Task item -
Please give the data again exactly, with no line dropped.

Data records -

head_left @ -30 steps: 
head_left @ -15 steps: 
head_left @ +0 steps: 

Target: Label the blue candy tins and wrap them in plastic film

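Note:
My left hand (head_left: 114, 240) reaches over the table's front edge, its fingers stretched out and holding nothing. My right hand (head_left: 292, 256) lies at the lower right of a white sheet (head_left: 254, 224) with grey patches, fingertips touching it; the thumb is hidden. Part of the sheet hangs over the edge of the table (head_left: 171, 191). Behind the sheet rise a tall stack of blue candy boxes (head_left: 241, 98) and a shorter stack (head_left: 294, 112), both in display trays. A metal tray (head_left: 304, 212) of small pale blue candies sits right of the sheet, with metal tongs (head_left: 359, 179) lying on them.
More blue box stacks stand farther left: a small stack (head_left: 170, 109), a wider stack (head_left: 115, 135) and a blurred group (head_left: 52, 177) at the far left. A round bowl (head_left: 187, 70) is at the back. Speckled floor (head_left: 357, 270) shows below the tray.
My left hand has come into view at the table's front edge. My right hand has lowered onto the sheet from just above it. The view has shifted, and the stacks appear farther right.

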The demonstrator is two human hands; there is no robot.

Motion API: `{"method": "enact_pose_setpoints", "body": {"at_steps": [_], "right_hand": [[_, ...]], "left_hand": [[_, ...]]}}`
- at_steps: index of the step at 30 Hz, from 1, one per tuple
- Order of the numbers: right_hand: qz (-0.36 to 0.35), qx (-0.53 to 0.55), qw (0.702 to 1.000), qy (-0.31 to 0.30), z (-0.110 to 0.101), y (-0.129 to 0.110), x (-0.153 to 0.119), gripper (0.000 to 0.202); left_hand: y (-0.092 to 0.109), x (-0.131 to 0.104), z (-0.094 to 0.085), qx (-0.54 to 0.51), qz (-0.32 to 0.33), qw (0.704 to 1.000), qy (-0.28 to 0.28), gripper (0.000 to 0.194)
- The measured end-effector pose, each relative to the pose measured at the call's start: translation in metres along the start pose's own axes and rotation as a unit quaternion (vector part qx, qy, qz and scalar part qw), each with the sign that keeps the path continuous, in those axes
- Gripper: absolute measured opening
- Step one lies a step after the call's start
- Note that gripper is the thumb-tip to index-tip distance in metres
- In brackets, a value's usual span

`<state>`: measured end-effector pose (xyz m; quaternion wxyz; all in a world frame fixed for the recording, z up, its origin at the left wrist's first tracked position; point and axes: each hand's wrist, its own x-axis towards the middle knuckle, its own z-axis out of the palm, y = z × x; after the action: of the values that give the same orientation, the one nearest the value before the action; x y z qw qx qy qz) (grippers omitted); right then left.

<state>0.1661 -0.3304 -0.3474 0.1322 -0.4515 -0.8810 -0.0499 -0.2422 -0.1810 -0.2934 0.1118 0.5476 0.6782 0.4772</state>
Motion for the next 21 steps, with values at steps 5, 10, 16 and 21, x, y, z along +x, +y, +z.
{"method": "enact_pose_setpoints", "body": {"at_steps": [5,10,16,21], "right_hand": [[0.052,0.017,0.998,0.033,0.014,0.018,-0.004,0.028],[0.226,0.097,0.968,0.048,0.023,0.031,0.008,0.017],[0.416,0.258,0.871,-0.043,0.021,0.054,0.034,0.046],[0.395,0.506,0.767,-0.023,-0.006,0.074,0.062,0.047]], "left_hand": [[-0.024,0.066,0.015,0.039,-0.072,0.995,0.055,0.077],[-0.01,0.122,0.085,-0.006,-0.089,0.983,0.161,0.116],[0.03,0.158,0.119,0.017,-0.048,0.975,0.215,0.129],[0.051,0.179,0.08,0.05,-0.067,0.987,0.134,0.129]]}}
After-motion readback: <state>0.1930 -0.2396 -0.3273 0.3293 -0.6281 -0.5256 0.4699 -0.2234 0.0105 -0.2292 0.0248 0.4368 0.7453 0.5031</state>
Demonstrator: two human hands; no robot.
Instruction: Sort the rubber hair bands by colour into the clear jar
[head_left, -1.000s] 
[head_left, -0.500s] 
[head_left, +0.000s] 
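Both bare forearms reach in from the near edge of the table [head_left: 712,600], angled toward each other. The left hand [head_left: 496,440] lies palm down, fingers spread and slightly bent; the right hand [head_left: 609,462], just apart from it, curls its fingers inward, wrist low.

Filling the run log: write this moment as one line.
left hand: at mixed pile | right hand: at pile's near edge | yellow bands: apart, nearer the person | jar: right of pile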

Task response -
head_left @ -30 steps: 
head_left @ -15 steps: 
head_left @ +0 steps: 

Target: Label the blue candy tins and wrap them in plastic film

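Note:
My left hand (head_left: 114, 240) reaches over the table's front edge, its fingers stretched out and holding nothing. My right hand (head_left: 292, 256) lies at the lower right of a white sheet (head_left: 254, 224) with grey patches, fingertips touching it; the thumb is hidden. Part of the sheet hangs over the edge of the table (head_left: 171, 191). Behind the sheet rise a tall stack of blue candy boxes (head_left: 241, 98) and a shorter stack (head_left: 294, 112), both in display trays. A metal tray (head_left: 304, 212) of small pale blue candies sits right of the sheet, with metal tongs (head_left: 359, 179) lying on them.
More blue box stacks stand farther left: a small stack (head_left: 170, 109), a wider stack (head_left: 115, 135) and a blurred group (head_left: 52, 177) at the far left. A round bowl (head_left: 187, 70) is at the back. Speckled floor (head_left: 357, 270) shows below the tray.
My left hand has come into view at the table's front edge. My right hand has lowered onto the sheet from just above it. The view has shifted, and the stacks appear farther right.
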
The demonstrator is two human hands; there is no robot.

Motion API: `{"method": "enact_pose_setpoints", "body": {"at_steps": [_], "right_hand": [[_, ...]], "left_hand": [[_, ...]]}}`
- at_steps: index of the step at 30 Hz, from 1, one per tuple
- Order of the numbers: right_hand: qz (-0.36 to 0.35), qx (-0.53 to 0.55), qw (0.702 to 1.000), qy (-0.31 to 0.30), z (-0.110 to 0.101), y (-0.129 to 0.110), x (-0.153 to 0.119), gripper (0.000 to 0.202); left_hand: y (-0.092 to 0.109), x (-0.131 to 0.104), z (-0.094 to 0.085), qx (-0.54 to 0.51), qz (-0.32 to 0.33), qw (0.704 to 1.000), qy (-0.28 to 0.28), gripper (0.000 to 0.194)
- The measured end-effector pose, each relative to the pose measured at the call's start: translation in metres along the start pose's own axes and rotation as a unit quaternion (vector part qx, qy, qz and scalar part qw), each with the sign that keeps the path continuous, in those axes
- Gripper: absolute measured opening
- Step one lies a step after the call's start
- Note that gripper is the thumb-tip to index-tip distance in metres
- In brackets, a value's usual span

`<state>`: measured end-effector pose (xyz m; quaternion wxyz; all in a world frame fixed for the recording, z up, its origin at the left wrist's first tracked position; point and axes: each hand's wrist, its own x-axis towards the middle knuckle, its own z-axis out of the palm, y = z × x; after the action: of the values that give the same orientation, the one nearest the value before the action; x y z qw qx qy qz) (grippers omitted); right then left.

<state>0.1661 -0.3304 -0.3474 0.1322 -0.4515 -0.8810 -0.0499 -0.2422 -0.1810 -0.2934 0.1118 0.5476 0.6782 0.4772</state>
Motion for the next 21 steps, with values at steps 5, 10, 16 and 21, x, y, z along +x, +y, +z.
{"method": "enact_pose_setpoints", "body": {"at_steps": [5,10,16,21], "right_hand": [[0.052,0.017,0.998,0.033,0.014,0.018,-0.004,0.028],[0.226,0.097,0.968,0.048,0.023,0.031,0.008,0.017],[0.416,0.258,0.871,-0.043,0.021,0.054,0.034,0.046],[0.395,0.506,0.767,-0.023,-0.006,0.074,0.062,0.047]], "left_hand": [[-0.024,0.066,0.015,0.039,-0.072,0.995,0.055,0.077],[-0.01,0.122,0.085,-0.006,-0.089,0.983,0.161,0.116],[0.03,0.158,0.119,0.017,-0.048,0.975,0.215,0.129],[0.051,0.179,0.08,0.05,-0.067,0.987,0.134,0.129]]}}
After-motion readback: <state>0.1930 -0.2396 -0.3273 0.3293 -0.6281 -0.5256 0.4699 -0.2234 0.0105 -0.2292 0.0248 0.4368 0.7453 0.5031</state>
Demonstrator: two human hands; no robot.
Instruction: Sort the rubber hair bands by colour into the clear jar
[head_left, -1.000s] 
[head_left, -0.500s] 
[head_left, +0.000s] 
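Both bare forearms reach in from the near edge of the table [head_left: 712,600], angled toward each other. The left hand [head_left: 496,440] lies palm down, fingers spread and slightly bent; the right hand [head_left: 609,462], just apart from it, curls its fingers inward, wrist low.

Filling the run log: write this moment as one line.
left hand: at mixed pile | right hand: at pile's near edge | yellow bands: apart, nearer the person | jar: right of pile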

What was asked now has a complete answer.